Step 3: Creating new perspectives

The next is to consider altering your perspectives towards the subject of your obsessive worrying. Most of the worries become obsessive because we tend to believe what we’re assuming about the situation to be a complete truth. We’re forgetting that we’re merely ‘assuming’ instead of ‘knowing’. I assumed that my friend was mad at me for something I did unintentionally without knowing that if that was the absolute fact. Maybe, he was having a hard day and he didn’t feel like being social might also have been a reason for his behaviour. Maybe, he wanted to completely focus on class today because he felt like he was falling behind in studies. These are all possible reasons and different perspectives to what had happened that we didn’t even consider as we completely indulge ourselves in obsessive worrying. Creating new perspectives about the situation is also another way to let rationality to step it.

Step 4: What can help me now?

Lastly, we’re mostly so consumed with the problems that we obsessively worry about rather than thinking about how to solve it. As I said, with anxiety and overwhelming emotions, all our rationality goes out of the window, leaving us just feeling helpless. Often, subjects of worries are either something from the regrettable past or the anticipated future. Never from the present. Ask yourself what can be done now to help you with what you’re worrying. If there is something that can be done, there you go, you have your solution. But since most obsessive thoughts are related to the future and the past, there isn’t much that can be done in the now. Thus, worrying about something which is outside your locus of control is only wasting your energy and resources, ultimately draining you. Although the truth is so simple, acceptance of it is not.

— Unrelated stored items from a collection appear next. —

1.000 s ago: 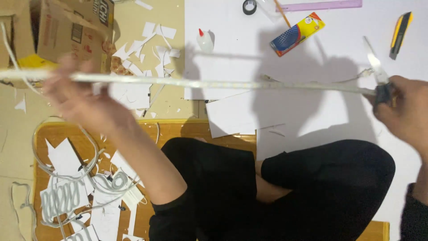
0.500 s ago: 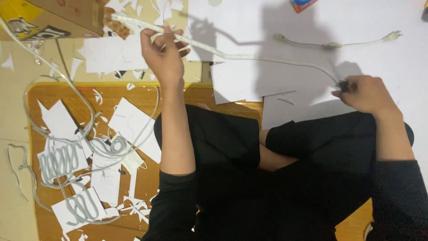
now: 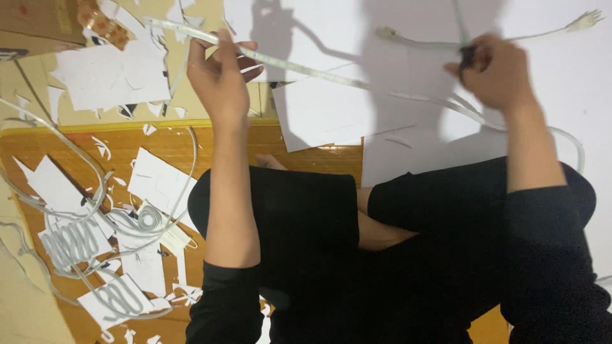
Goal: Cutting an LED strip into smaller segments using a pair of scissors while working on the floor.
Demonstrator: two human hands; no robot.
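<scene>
My left hand (image 3: 220, 79) is raised over the floor, fingers pinched on a long white flexible strip (image 3: 319, 73). From a paper pile at the upper left, the strip runs through that hand and on toward my right hand (image 3: 496, 71). My right hand is closed on a small dark-handled tool (image 3: 467, 56) where the strip passes. Beyond it the strip loops down to the right (image 3: 574, 143) around my knee. What the tool's tip touches is hidden by the fingers.
A second white cable with a plug end (image 3: 585, 19) lies at the top right. White paper sheets (image 3: 319, 114) cover the floor ahead. At left, a wooden board (image 3: 38, 140) holds paper scraps and coiled white tubing (image 3: 70, 242). A cardboard box (image 3: 32, 25) is in the top left corner. My crossed legs in black fill the lower middle.
My right hand has moved up and away from my knee with the tool. The strip now sags in a loop at the right. My left hand keeps its hold.
</scene>
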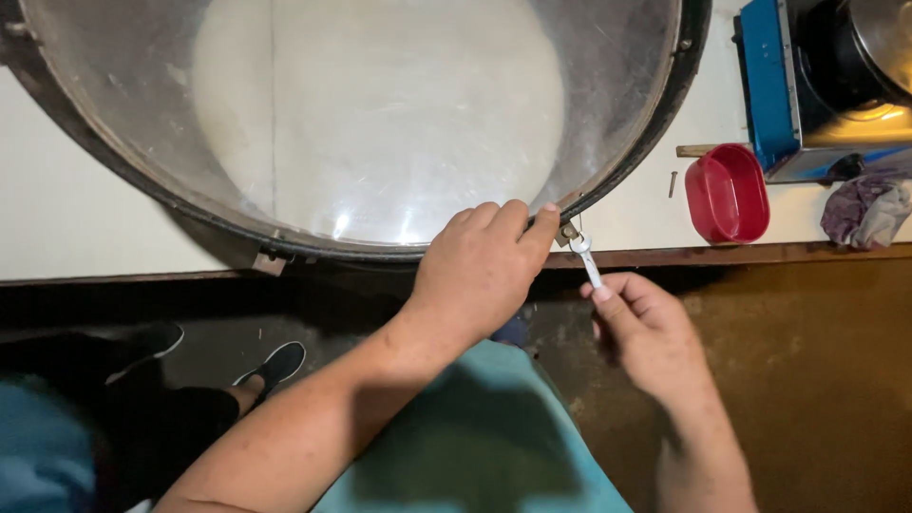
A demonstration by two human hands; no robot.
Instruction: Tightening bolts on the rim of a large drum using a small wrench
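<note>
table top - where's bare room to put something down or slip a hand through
Bare table lies left of the big drum, down to the front edge. A narrower strip runs between the drum's rim and the red tub. It is crowded at the rim lug, where the left hand and the right hand with its small wrench meet.

A red oval plastic bowl (727, 193) sits at the right on the pale worktop (76, 209), near a crumpled purple cloth (866, 209) and a blue metal box (768, 81).
</note>
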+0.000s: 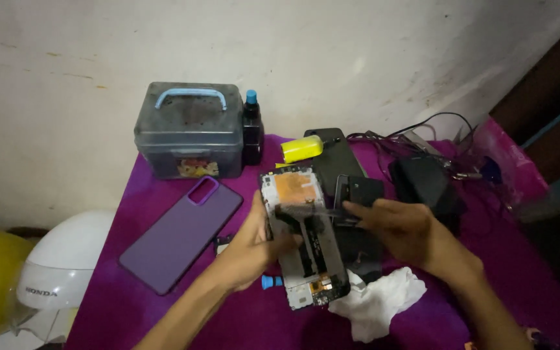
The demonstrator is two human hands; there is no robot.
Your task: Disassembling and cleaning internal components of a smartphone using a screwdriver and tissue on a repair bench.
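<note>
My left hand (254, 249) grips an opened phone (303, 240) by its left edge, inner side up, with an orange patch near the top and black flex strips down the middle. My right hand (400, 230) holds thin metal tweezers (319, 210), their tip lying across the phone's upper middle. The phone is raised slightly over the purple cloth (163, 304).
A purple phone case (183, 233) lies at left. Behind stand a grey box with a blue handle (189, 129), a dark bottle (252, 133) and a yellow tube (301, 149). Black parts (358, 191), a black charger (422, 181) and cables lie right; white tissue (380, 301) lies in front. White helmet (59, 272) sits beside the table.
</note>
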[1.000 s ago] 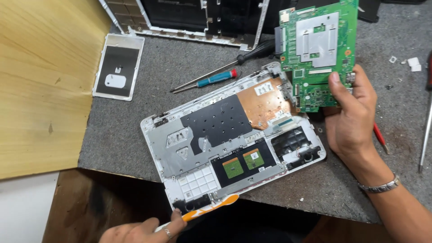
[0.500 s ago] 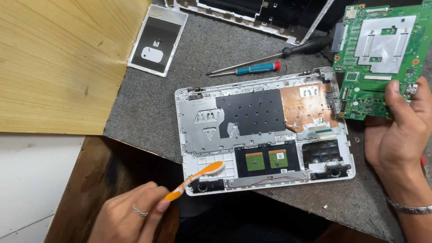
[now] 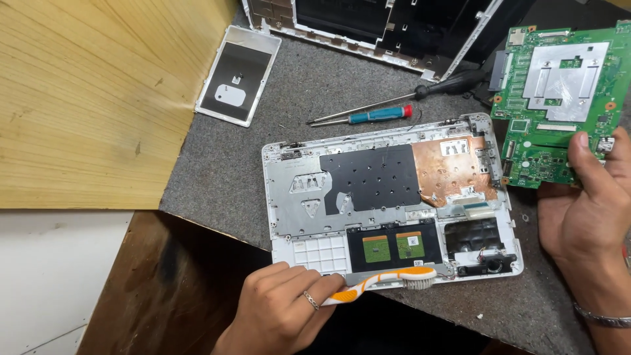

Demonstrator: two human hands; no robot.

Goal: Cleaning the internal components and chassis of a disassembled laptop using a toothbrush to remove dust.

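Note:
My left hand (image 3: pixel 284 307) grips an orange and white toothbrush (image 3: pixel 388 281) by its handle. The bristle head rests on the front edge of an opened white laptop base (image 3: pixel 282 197), just below its two small green boards. The base lies flat on a grey mat, showing a black sheet and a copper patch inside. My right hand (image 3: pixel 588 210) holds a green motherboard (image 3: pixel 559 105) upright at the right, lifted clear of the base, thumb pressed on its lower edge.
Two screwdrivers lie behind the base: a blue-handled one (image 3: pixel 368 117) and a black-handled one (image 3: pixel 434 89). A small white cover panel (image 3: pixel 238 75) sits at the back left. A laptop screen frame (image 3: pixel 368 29) lies at the far edge. A wooden board (image 3: pixel 85 98) fills the left.
My left hand has moved right along the base's front edge, and the toothbrush head now lies flat on the edge. The motherboard stays in my right hand.

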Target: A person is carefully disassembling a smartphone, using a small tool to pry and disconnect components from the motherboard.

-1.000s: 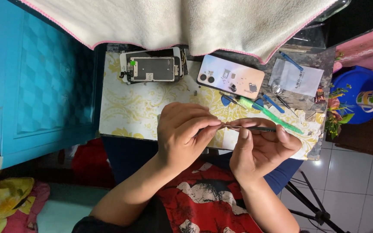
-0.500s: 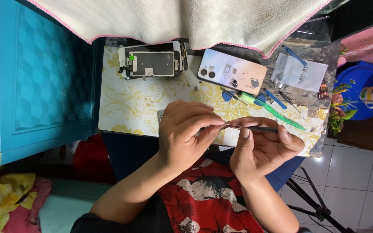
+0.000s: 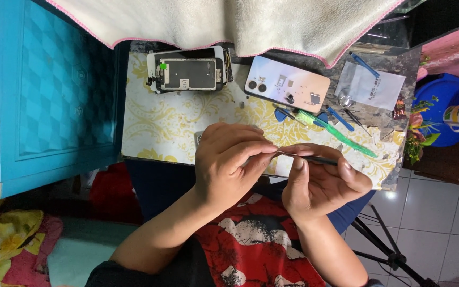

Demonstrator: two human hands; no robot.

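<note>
My left hand [image 3: 229, 162] and my right hand [image 3: 320, 180] meet over the near edge of a small table [image 3: 155, 127] with a white and yellow patterned cover. My right hand holds thin tweezers [image 3: 306, 158], dark at the handle, tips pointing left. The tips reach the fingertips of my left hand, which pinch something too small to make out; what lies under that hand is hidden. Beyond my hands lie an opened phone with its screen assembly [image 3: 187, 73] and a pale phone back cover [image 3: 287, 85] with small parts on it.
A green toothbrush [image 3: 338, 133], blue picks [image 3: 340, 118] and a clear plastic bag [image 3: 373, 85] lie at the right of the table. A cream towel [image 3: 240, 21] hangs over the far edge. A turquoise cabinet [image 3: 43, 95] stands left, a blue tub [image 3: 442, 111] right.
The view has shifted slightly. My hands stay together in the same pose, with the tweezers still at my left fingertips.
</note>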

Obsessive worrying can be very detrimental as it reduces your quality of life. But with identification and recognition of thought patterns, questioning your thoughts, considering new perspectives and asking yourself what help do you need, they can be reduced into manageable hurdles. However, obsessive worrying shouldn’t be underestimated and swept aside as your mind playing mere tricks on you because it can be the symptoms of real psychological disorders. If the problem of obsessive worrying feels too overwhelming to the point it’s causing impairment to your daily life, there’s nothing wrong seeking professional help.